* _PROBLEM TO SOLVE_:
Each line of the material below needs to be returned exactly as written.

* _DATA SEGMENT_:

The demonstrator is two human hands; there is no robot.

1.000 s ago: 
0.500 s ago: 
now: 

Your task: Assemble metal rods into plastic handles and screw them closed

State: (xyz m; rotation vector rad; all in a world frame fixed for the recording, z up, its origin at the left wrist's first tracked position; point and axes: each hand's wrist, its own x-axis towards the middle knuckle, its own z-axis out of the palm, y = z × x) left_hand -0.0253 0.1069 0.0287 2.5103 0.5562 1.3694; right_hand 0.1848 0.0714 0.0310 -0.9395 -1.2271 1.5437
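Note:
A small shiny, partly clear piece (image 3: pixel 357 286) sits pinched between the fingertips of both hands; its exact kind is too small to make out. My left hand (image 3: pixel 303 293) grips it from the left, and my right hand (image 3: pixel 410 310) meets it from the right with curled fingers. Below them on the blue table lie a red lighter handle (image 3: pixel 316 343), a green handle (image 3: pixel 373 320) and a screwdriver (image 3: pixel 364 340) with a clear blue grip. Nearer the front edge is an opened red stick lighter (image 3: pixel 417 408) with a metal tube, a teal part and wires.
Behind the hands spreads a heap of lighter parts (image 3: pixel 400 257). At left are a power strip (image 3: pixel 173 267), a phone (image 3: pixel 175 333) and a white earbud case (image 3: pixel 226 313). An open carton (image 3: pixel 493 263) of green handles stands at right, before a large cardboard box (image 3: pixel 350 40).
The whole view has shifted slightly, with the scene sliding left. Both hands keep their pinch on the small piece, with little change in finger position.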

* _RESULT FOR THIS EXERCISE_:
The demonstrator is two human hands; there is no robot.

1.000 s ago: 
0.500 s ago: 
now: 

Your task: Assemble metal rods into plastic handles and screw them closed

State: (xyz m; rotation vector rad; all in a world frame fixed for the recording, z up, its origin at the left wrist's first tracked position; point and axes: each hand's wrist, its own x-axis towards the middle knuckle, its own z-axis out of the palm, y = z × x) left_hand -0.0253 0.1069 0.0287 2.5103 0.5562 1.3694; right_hand 0.1848 0.0714 0.0310 -0.9395 -1.2271 1.5437
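Note:
A small shiny, partly clear piece (image 3: pixel 357 286) sits pinched between the fingertips of both hands; its exact kind is too small to make out. My left hand (image 3: pixel 303 293) grips it from the left, and my right hand (image 3: pixel 410 310) meets it from the right with curled fingers. Below them on the blue table lie a red lighter handle (image 3: pixel 316 343), a green handle (image 3: pixel 373 320) and a screwdriver (image 3: pixel 364 340) with a clear blue grip. Nearer the front edge is an opened red stick lighter (image 3: pixel 417 408) with a metal tube, a teal part and wires.
Behind the hands spreads a heap of lighter parts (image 3: pixel 400 257). At left are a power strip (image 3: pixel 173 267), a phone (image 3: pixel 175 333) and a white earbud case (image 3: pixel 226 313). An open carton (image 3: pixel 493 263) of green handles stands at right, before a large cardboard box (image 3: pixel 350 40).
The whole view has shifted slightly, with the scene sliding left. Both hands keep their pinch on the small piece, with little change in finger position.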

Nothing further is needed to complete the exercise.